• Work instruction
The lines to copy from the data below are those that hold the string "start".
----
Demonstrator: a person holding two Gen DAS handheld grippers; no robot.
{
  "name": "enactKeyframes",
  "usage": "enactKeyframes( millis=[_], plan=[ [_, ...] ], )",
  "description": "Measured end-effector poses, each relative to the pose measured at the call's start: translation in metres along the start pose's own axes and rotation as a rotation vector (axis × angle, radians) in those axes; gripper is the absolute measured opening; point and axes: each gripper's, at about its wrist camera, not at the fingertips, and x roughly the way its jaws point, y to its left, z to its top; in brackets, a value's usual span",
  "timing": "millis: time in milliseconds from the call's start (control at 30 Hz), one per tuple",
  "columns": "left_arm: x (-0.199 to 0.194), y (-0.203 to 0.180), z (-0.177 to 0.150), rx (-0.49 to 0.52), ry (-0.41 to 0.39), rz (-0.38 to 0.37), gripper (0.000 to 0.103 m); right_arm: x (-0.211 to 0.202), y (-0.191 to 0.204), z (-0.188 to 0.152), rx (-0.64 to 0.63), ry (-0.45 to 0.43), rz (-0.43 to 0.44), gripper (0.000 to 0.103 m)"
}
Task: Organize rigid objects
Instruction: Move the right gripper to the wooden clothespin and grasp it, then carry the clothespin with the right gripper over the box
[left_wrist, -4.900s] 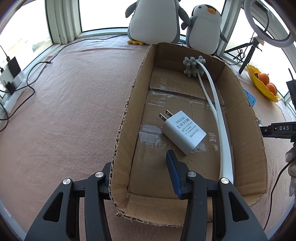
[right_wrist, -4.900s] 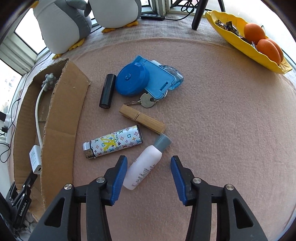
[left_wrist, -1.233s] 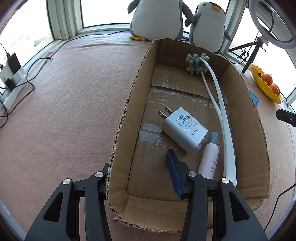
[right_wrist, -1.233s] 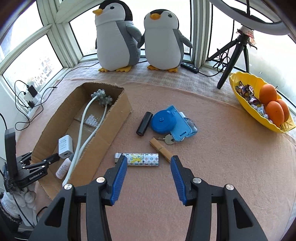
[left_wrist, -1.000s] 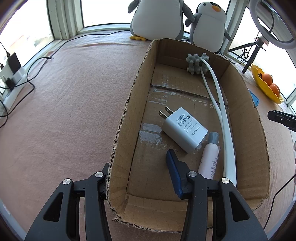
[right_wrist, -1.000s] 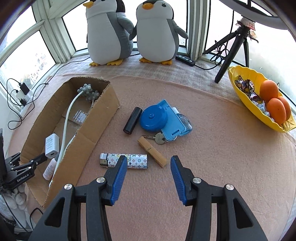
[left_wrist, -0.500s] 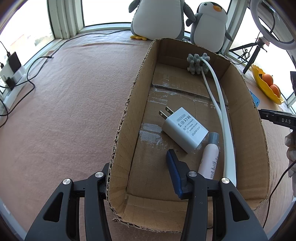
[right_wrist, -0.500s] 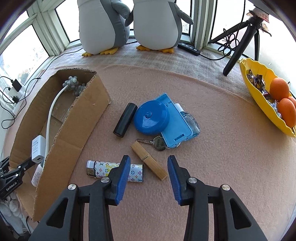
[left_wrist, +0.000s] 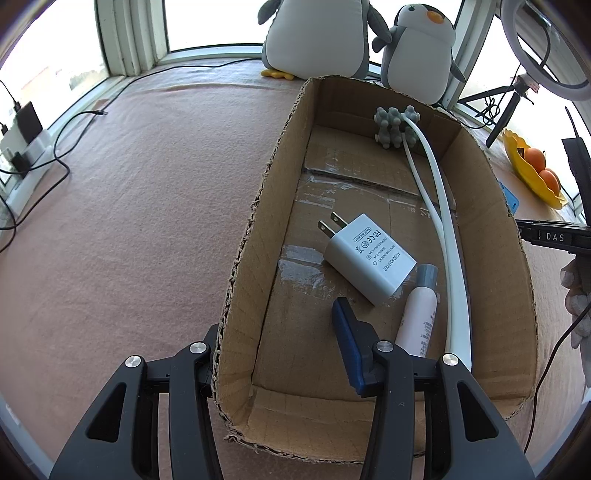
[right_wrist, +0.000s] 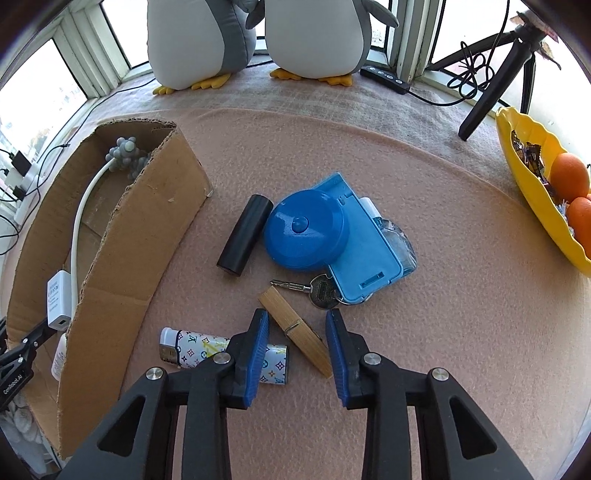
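I have the right gripper (right_wrist: 295, 347) lowered over the wooden clothespin (right_wrist: 295, 330); its jaws have just been closing and straddle the clothespin without pressing it yet. The step in hand is picking it up for the cardboard box (right_wrist: 122, 266). Next I judge I must sink slightly, clench across its width, then lift clear of the patterned lighter (right_wrist: 195, 350) just beside it.

My left gripper (left_wrist: 280, 343) is clamped on the box's near wall (left_wrist: 240, 280). Only the left view shows the box floor: the white charger (left_wrist: 367, 258) and small bottle (left_wrist: 417, 314). Only the right view shows the remaining loose items.
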Motion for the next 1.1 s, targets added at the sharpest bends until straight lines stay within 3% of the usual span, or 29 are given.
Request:
enactKeyframes(
  millis=[433,1100],
  plan=[
    [0.0,-0.001,0.001,-0.001,0.001,0.0,0.046,-0.002,0.002,-0.008,-0.029,0.03,-0.014,0.012],
    [-0.001,-0.002,0.001,-0.009,-0.004,-0.008,0.046,-0.051,0.009,-0.021,0.024,-0.078,0.014,0.011]
  ],
)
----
• Answer
  "description": "Measured end-effector poses, each relative to the pose measured at the call's start: translation in metres along the start pose's own axes and rotation as a rotation vector (axis × angle, radians) in those axes; gripper is the absolute measured opening; point and axes: each gripper's, at about its wrist camera, not at the fingertips, and x roughly the way its jaws point, y to its left, z to its top; in brackets, a value's usual span",
  "timing": "millis: time in milliseconds from the call's start (control at 30 Hz), one per tuple",

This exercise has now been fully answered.